Pourquoi ? Parce que son modèle ignore ou sous-estime grandement la complexité et la force des liens de causalité qui affectent les flux de GES, comme il sous-estime l’importance des interdépendances entre pays. Un exemple pour illustrer cette complexité : les pays de l’Union Européenne n’ont pas réussi à maîtriser le dispositif des permis négociables d’émissions de CO2 qui n’a dès lors pas contribué jusqu’à présent aux objectifs de réduction des émissions de GES. Pour ce qui est de l’interdépendance, elle se manifeste par le fait que les quantités de GES émis par un pays ne reflètent pas l’emprise réelle de sa population sur le climat. C’est ainsi qu’une bonne partie des émissions de CO2 de la Chine, qui est devenue le plus important émetteur de GES de la planète, provient de la fabrication de produits destinés à l’exportation vers l’Amérique du Nord ou l’Europe de l’Ouest et ne contribue donc pas à satisfaire la consommation de la population du pays. On voit à la lumière de cet exemple que le processus actuel pourrait fort bien avoir des effets pervers qui nuiraient gravement à son efficacité. Certains pays pourraient en effet être tentés à l’avenir, pour respecter leurs objectifs de réduction de GES, de délocaliser davantage leurs industries polluantes vers des pays du Sud, souvent peu sensibles aux enjeux climatiques et qui seraient trop heureux de pouvoir créer facilement des emplois malgré l’aggravation importante des émissions de GES qui en découlerait.

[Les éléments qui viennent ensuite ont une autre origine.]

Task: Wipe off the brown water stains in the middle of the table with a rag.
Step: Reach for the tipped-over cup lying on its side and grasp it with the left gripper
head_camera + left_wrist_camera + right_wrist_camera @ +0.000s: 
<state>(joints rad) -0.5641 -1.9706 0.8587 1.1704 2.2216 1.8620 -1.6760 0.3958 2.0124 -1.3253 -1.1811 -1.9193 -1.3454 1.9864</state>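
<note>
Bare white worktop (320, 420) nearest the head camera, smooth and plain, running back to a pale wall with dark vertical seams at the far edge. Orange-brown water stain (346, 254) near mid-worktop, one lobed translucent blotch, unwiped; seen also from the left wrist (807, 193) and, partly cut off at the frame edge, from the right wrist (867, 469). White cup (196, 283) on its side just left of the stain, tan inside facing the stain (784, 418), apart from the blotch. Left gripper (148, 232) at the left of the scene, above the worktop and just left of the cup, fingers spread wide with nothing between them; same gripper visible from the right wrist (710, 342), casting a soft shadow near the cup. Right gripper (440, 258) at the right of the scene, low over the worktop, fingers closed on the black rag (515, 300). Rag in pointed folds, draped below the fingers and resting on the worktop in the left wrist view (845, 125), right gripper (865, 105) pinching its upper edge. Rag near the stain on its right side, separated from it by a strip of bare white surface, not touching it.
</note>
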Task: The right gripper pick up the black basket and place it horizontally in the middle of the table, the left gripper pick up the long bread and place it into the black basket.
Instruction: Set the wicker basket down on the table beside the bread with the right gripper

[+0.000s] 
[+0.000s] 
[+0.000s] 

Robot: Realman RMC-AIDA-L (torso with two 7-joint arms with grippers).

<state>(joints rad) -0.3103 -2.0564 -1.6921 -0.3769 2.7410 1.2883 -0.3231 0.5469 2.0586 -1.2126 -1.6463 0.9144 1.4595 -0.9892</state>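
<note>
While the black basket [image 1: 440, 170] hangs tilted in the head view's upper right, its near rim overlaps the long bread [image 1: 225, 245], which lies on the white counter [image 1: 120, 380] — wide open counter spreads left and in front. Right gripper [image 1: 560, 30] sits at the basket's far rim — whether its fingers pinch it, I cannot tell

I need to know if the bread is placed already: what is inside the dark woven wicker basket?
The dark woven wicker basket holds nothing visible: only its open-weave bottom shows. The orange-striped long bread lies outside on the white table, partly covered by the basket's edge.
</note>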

Pour être efficace et éviter les effets pervers, un plan de lutte contre le réchauffement doit tirer les conséquences de la réalité systémique de l’économie planétaire. Avoir la vision systémique c’est partir d’une vue globale ; identifier les principaux processus influençant le stock de GES dans l’atmosphère, tant les processus qui l’augmentent que ceux qui le réduisent ; identifier les principales boucles de rétroaction qui déterminent l’intensité des processus et définir les actions susceptibles de les modifier. Sélectionner celles qui ont le plus de probabilités d’être à la fois efficaces, politiquement applicables et simples à mettre en œuvre. Ensuite seulement obtenir des engagements des gouvernements sur une panoplie de mesures communes.
Semblable approche bénéficiera d’une efficacité supérieure parce que elle repose sur une analyse approfondie, parce que les mesures prises par tous les gouvernements sont cohérentes entre elles et également parce qu’elle enlève un frein important à la prise de mesures ambitieuses : la crainte permanente des gouvernements que le fait de prendre des mesures plus importantes que les pays voisins ne porte atteinte à leur compétitivité et freine leur développement économique.
Des réflexions approfondies ont été faites en s’inspirant de ces principes. Des solutions ont été proposées. Il y aurait lieu d’y revenir.
[1] The limits to growth, Dennis Meadows, Donella Meadows et alii
[2] Beyond the Limits, Dennis Meadows, Donella Meadows, Jörgen Randers.
[3] Limits to Growth : the 30 year update, Dennis Meadows, Donella Meadows, Jörgen Randers.